Protection against Acute Hepatocellular Injury Afforded by Liver Fibrosis Is Independent of T Lymphocytes

• Published in: PloS one Vol. 11; no. 10; p. e0165360
• Main Authors: Lacoste, Benoit, Raymond, Valérie-Ann, Lapierre, Pascal, Bilodeau, Marc
• Format: Journal Article
• Language: English
• Published: United States Public Library of Science 28.10.2016; Public Library of Science (PLoS)
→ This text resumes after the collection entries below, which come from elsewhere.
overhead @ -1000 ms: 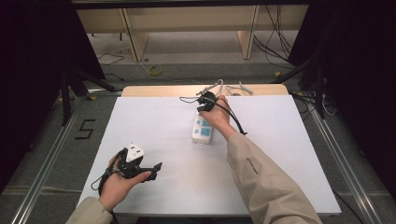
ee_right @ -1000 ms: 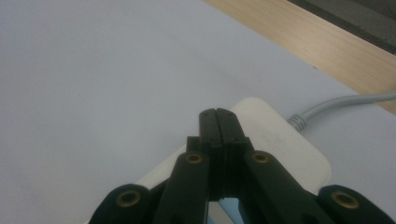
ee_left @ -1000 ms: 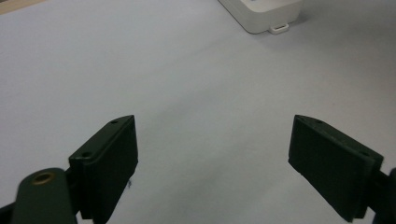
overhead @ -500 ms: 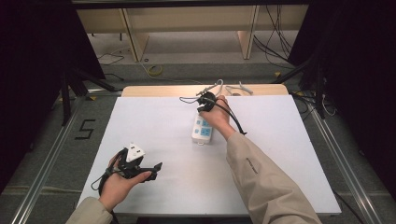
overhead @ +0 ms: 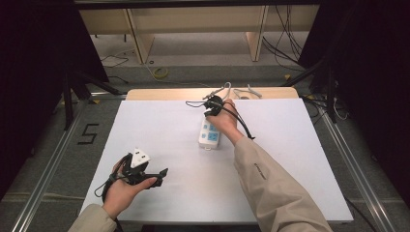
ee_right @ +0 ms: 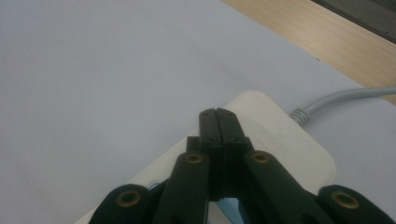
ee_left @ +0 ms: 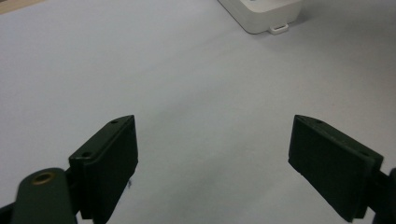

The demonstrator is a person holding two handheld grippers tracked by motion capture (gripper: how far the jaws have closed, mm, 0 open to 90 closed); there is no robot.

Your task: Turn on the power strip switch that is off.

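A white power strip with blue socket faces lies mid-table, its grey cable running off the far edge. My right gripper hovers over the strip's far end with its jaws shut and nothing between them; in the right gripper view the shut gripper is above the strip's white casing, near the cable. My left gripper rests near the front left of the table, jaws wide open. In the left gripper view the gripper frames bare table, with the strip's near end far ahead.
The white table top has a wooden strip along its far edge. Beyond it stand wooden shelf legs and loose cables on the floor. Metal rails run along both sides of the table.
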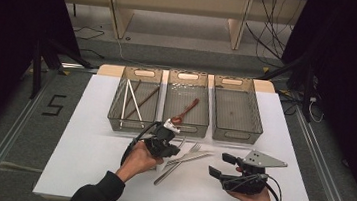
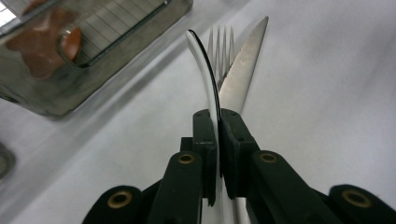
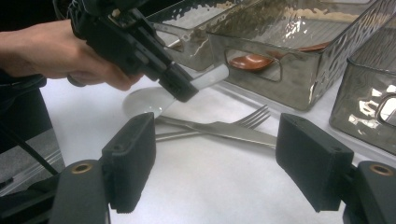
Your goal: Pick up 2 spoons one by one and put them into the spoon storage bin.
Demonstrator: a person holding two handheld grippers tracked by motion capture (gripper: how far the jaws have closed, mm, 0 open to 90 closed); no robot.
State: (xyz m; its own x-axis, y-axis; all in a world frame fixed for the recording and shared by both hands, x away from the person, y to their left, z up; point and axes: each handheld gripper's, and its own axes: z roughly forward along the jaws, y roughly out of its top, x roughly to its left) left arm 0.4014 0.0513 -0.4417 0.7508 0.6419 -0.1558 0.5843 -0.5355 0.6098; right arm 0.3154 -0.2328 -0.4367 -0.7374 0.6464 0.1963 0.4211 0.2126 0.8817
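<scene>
Left gripper view shows the left gripper [image 2: 218,140] with its jaws pressed together on the handle of a white spoon [image 2: 205,70], which sits edge-on between them. Beyond it a fork [image 2: 221,44] and a knife [image 2: 245,65] lie crossed on the white table [image 2: 327,93]. The spoon's bowl rests on the table, just in front of the middle basket [image 3: 289,88]. The right gripper [image 3: 215,158] has its jaws wide apart, holding nothing, low over the table near the fork and knife.

I'm working in a lab: dark curtains [image 1: 3,22], loose cables [image 1: 274,35], floor rails [image 1: 7,128] around a white bench [image 1: 84,161].
</scene>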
• Subjects: Animal experimentation; Animals; Bile; Biology and Life Sciences; Blotting, Western; Body weight; Carbon tetrachloride; Carcinogens - pharmacology; Chemical and Drug Induced Liver Injury - prevention & control; Collagen; Cytokines; Cytotoxic agents; Cytotoxicity; Disease Models, Animal; Drinking water; Ecology and Environmental Sciences; Extracellular matrix; Fibrosis; Fluorescent Antibody Technique; Gene expression; Health aspects; Hepatitis; Hepatocellular carcinoma; Hepatocytes; Hydroxyproline; Liver; Liver - drug effects; Liver cancer; Liver Cirrhosis - physiopathology; Liver diseases; Lymphocytes; Lymphocytes T; Male; Medicine and Health Sciences; Methods; Mice; Mice, Inbred BALB C; Mice, Nude; Mortality; Oral administration; Phosphorylation; Proteins; RNA; Rodents; Signaling; T cells; T-Lymphocytes - physiology; Thioacetamide; Thioacetamide - pharmacology; Transcriptome; Xenografts; Xenotransplantation; Canada; Ontario Canada
• ISSN: 1932-6203; 1932-6203
• DOI: 10.1371/journal.pone.0165360

Collagen produced during the process of liver fibrosis can induce a hepatocellular protective response through ERK1 signalling. However, the influence of T cells and associated cytokine production on this protection is unknown. In addition, athymic mice are frequently used in hepatocellular carcinoma xenograft experiments but current methods limit our ability to study the impact of liver fibrosis in this setting due to high mortality. Therefore, a mouse model of liver fibrosis lacking T cells was developed using Foxn1 nu/nu mice and progressive oral administration of thioacetamide (TAA) [0.01-0.02%] in drinking water. Fibrosis developed over a period of 16 weeks (alpha-SMA positive area: 20.0 ± 2.2%, preCol1a1 mRNA expression: 11.7 ± 4.1 fold changes, hydroxyproline content: 1041.2 ± 77μg/g of liver) at levels comparable to that of BALB/c mice that received intraperitoneal TAA injections [200 μg/g of body weight (bw)] (alpha-SMA positive area: 20.9 ± 2.9%, preCol1a1 mRNA expression: 13.1 ± 2.3 fold changes, hydroxyproline content: 931.6 ± 14.8μg/g of liver). No mortality was observed. Athymic mice showed phosphorylation of ERK1/2 during fibrogenesis (control 0.03 ± 0.01 vs 16 weeks 0.22 ± 0.06AU; P<0.05). The fibrosis-induced hepatoprotection against cytotoxic agents, as assessed histologically and by serum AST levels, was not affected by the absence of circulating T cells (anti-Fas JO2 [0.5μg/g bw] for 6h (fibrotic 4665 ± 2596 vs non-fibrotic 13953 ± 2260 U/L; P<0.05), APAP [750 mg/kg bw] for 6 hours (fibrotic 292 ± 66 U/L vs non-fibrotic 4086 ± 2205; P<0.01) and CCl4 [0.5mL/Kg bw] for 24h (fibrotic 888 ± 268 vs non-fibrotic 15673 ± 2782 U/L; P<0.001)). In conclusion, liver fibrosis can be induced in athymic Foxn1 nu/nu mice without early mortality. Liver fibrosis leads to ERK1/2 phosphorylation. Finally, circulating T lymphocytes and associated cytokines are not involved in the hepatocellular protection afforded by liver fibrosis.